▶ Action item
The answer is to be an exact copy of the lines below running from the line with "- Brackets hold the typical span" down to the line with "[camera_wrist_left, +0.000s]", both ends included, and nothing more.

▶ Dataset excerpt
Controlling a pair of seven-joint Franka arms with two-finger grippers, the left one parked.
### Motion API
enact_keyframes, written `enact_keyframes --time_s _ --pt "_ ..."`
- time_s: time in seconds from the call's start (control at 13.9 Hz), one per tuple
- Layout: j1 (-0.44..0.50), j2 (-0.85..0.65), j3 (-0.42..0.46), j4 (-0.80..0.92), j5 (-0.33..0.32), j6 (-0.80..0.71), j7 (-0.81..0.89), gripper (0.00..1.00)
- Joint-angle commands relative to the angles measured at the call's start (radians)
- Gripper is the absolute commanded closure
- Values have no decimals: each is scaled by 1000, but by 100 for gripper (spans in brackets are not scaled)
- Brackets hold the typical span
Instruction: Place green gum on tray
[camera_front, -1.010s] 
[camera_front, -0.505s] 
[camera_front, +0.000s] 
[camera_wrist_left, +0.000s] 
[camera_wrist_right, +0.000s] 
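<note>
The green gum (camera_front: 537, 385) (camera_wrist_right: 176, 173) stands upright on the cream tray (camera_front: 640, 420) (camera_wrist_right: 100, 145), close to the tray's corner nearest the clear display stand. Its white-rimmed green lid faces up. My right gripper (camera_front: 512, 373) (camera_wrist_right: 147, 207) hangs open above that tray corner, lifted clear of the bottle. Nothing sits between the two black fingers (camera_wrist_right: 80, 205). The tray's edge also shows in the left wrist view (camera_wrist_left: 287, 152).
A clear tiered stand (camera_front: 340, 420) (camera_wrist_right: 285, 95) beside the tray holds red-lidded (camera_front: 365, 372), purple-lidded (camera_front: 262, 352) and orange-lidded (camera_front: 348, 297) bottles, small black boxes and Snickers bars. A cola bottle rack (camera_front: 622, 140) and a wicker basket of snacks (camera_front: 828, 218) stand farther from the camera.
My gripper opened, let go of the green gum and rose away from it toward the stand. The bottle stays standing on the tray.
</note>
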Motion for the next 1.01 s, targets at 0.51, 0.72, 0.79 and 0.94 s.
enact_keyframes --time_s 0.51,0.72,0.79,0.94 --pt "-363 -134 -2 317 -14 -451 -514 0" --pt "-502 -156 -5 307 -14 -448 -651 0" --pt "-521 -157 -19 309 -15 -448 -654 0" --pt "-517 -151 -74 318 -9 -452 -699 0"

▶ Exercise result
- Brackets hold the typical span
Instruction: Place green gum on tray
[camera_front, -1.010s] 
[camera_front, -0.505s] 
[camera_front, +0.000s] 
[camera_wrist_left, +0.000s] 

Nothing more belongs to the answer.